Schwarzman and Paulson, who have both served as advisers to Donald Trump, were feting HNA a little over a month after HNA and another investment firm agreed to purchase SkyBridge Capital from Anthony Scaramucci, a Trump adviser who was in line for a prominent White House role. Scaramucci was taken out of consideration for that role on Feb. 1, the same day that the New York Times ran a front-page article about HNA’s opaque ownership structure and ties to the Chinese government.

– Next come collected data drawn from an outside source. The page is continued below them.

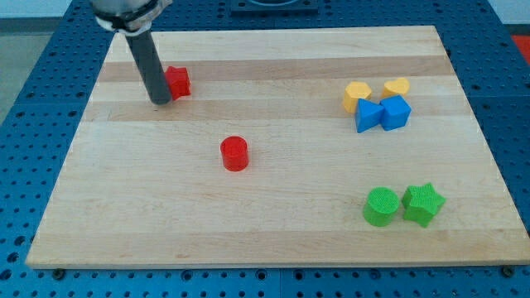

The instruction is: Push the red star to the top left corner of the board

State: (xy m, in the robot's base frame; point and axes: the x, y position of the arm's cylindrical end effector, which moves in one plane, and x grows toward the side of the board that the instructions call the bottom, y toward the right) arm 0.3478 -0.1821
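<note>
Camera view, pale wooden board (273,223), blue pegboard table (33,91)

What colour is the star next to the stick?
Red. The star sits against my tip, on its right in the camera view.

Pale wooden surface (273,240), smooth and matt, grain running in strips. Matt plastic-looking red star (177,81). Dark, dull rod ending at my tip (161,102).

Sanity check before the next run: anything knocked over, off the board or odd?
Nothing stands out. All blocks sit flat on the board; my tip touches the red star on its left side.
</note>
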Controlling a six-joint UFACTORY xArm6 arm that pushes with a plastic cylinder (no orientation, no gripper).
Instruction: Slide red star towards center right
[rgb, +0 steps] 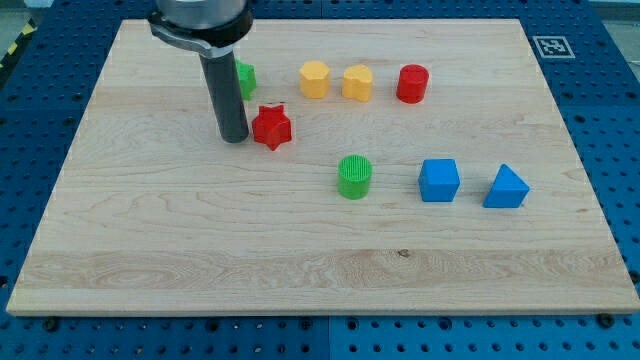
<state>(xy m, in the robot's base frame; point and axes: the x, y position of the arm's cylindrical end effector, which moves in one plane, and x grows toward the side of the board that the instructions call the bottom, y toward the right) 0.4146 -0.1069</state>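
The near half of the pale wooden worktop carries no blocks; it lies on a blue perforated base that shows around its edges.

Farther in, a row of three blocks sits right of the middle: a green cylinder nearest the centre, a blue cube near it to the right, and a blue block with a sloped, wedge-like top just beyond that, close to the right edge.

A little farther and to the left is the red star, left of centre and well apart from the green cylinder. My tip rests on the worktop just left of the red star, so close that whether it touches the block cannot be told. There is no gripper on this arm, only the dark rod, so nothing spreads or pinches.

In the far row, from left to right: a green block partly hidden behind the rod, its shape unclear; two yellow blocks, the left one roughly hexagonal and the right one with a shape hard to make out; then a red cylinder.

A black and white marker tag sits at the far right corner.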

The party was a tableau of financiers, dealmakers and lobbyists mingling and huddling, sipping wine and breaking bread. Guests included Paul Taubman of PJT Partners and William Cohen, founder and CEO of Cohen Group.
As for Purim decor -- noise makers and the pastry hamentaschen were on hand, and a parade of larger-than-life puppets danced through the crowd -- a zebra, a rose garden, a cat, which all created a sense of a raucous holiday befitting Purim and the Chinese New Year.
At the podium, Schwarzman said HNA Group and Wang were honored “not just for their remarkable business accomplishments across a variety of sectors –- including aviation, real estate, financial services, and tourism -– but because that success has been driven by a quiet and humble yet unwavering commitment to philanthropy and good corporate citizenship."
‘God of Fortune’
Hospitals aiding the blind in China and Africa, and a commitment to fly Schwarzman Scholars around China so they can get to know the country better, were two specific philanthropic projects Schwarzman cited.
Wang called Schwarzman “a god of fortune" and said “Steve has the key to opening up the chest of treasures." They have a chemistry that benefited them both on the Hilton deal, and Wang made it clear to the room that he’s looking for more sparks.
“I’m looking forward to more friends working with us together and investing in opportunities with us together," Wang said through an English translator.
Then he announced he was pledging to the Jewish Museum about 10,000 tickets for air travel, which he later said was worth about $1 million. It was a Purim-worthy surprise for museum director Claudia Gould, who said she’d be happy to make a trip to China.